Optimize Your GPU Application with the Intel® oneAPI Base Toolkit

What You Will Learn

Use this step-by-step guide to learn graphics processing unit (GPU) optimization with Intel’s latest discrete and integrated GPUs and Intel® oneAPI software.

The primary path focuses on using SYCL* standards, which are based on ISO C++ and incorporate standard SYCL and community extensions to simplify data parallel programming.
Alternatively, follow a path tailored to your needs using the tips and resources referenced in each section.

Compare the benefits of CPUs, GPUs, and FPGAs for different oneAPI compute workloads.

Who This is for

Software developers who are interested in accelerating their code using Intel's latest integrated or external graphics cards and SYCL standards for cross-code reuse. Start from your own C++ or CUDA* code or use one of Intel’s many sample applications.

You will need access to an Intel® GPU and the Intel® oneAPI Base Toolkit software. You can use your local development system, or alternatively, you can use the Intel® Tiber™ Developer Cloud. This development sandbox gives you access to Intel GPUs and oneAPI software tools. To help you choose, review Step 1: Choose Your GPU Hardware Access.

The Workflow

Step 1: Choose Your GPU Hardware Access.

Step 2: Choose Your Sample Code.

Step 3: Assess Code for Offload Opportunities with Intel® Advisor.

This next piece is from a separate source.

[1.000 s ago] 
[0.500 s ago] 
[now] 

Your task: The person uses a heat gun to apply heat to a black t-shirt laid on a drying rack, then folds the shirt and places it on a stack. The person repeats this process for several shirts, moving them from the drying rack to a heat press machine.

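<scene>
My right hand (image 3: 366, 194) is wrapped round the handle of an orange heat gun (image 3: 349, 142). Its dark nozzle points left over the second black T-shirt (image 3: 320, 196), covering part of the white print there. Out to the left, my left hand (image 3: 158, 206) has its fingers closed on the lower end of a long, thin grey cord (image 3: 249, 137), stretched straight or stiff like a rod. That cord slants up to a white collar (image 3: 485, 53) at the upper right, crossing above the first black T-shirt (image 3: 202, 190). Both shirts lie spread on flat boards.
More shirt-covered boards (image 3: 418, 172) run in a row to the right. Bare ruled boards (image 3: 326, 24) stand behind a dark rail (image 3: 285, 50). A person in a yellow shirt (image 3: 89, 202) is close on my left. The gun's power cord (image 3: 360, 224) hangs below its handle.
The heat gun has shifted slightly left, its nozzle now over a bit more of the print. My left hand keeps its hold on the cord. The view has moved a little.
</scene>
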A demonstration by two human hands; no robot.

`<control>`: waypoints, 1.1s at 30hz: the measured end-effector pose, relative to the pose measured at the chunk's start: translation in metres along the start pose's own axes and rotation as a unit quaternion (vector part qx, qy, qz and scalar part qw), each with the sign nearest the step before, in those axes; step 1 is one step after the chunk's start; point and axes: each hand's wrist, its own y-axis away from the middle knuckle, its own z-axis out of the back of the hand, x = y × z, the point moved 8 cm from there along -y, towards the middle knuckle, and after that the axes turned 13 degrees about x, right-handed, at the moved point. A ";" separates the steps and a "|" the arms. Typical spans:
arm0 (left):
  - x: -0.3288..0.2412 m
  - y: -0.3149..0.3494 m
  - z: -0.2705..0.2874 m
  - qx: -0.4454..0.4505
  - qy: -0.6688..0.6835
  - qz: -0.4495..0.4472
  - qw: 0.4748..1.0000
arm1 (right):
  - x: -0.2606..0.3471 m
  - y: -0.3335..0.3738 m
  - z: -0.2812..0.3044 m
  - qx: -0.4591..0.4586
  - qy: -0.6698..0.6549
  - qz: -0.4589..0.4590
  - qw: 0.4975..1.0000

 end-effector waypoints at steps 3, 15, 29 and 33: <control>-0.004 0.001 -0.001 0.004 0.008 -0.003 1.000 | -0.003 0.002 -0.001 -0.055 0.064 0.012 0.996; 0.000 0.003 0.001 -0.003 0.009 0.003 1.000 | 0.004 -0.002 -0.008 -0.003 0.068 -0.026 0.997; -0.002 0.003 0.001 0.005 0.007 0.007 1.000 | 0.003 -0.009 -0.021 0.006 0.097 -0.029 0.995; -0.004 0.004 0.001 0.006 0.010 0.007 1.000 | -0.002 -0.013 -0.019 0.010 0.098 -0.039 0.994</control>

Step 4: Offload and Optimize Code Using Intel® Compilers and Libraries.

Step 5: Evaluate Offload Efficiency with Intel Advisor.

Step 6: Review Overall Application Performance with Intel® VTune™ Profiler.

Step 1: Choose Your GPU Hardware Access

	Intel® Tiber™ Developer Cloud	Graphics Processor from Intel
	Attend training or a hackathon to get access to Intel Tiber Developer Cloud. See the full list of upcoming events and register to improve your skills. Events Calendar Hardware The environment enables you to optimize code on real Intel GPU hardware, such as the new Intel® Iris® Xᵉ MAX GPU. Intel® Xeon® Scalable processors and Intel® FPGAs are also available. Software Intel software is preinstalled in the environment and ready to use. Software includes the Intel oneAPI Base Toolkit and add-on toolkits for HPC, AI, IoT, and more.	Use your own development environment with graphics hardware from Intel and the free Intel oneAPI Base Toolkit. Hardware Take advantage of Intel’s first discrete GPU with Intel® Iris® Xᵉ MAX graphics to explore offload and optimization strategies on the latest Intel hardware. Many Intel® platforms include integrated GPUs that can be used for basic GPU offload proof of concepts and pathfinding. Find Your GPU Architecture Software The Intel oneAPI Base Toolkit provides the core set of tools and libraries for developing high-performance applications across diverse architectures. Download the Intel oneAPI Base Toolkit for Free
Operating System	Host: Windows, Linux, macOS* Intel Tiber Developer Cloud (remote): Linux	Linux
Software	Intel oneAPI Base Toolkit (preinstalled on Intel Tiber Developer Cloud)	Intel oneAPI Base Toolkit
GPU	GPUs Available: Intel Iris Xᵉ MAX GPU (nodes available on Intel Tiber Developer Cloud)	GPUs Supported: Intel Iris Xᵉ MAX GPU Intel Iris Xᵉ graphics (integrated GPU) Intel® UHD Graphics
Language	SYCL	SYCL
Interface	Command-line interface (CLI)	Command-line interface (CLI)

View all Show less

Tip The Offload Modeling feature in Intel Advisor can help you choose the best hardware for your needs by estimating performance improvements and return on investment (ROI) across different hardware solutions.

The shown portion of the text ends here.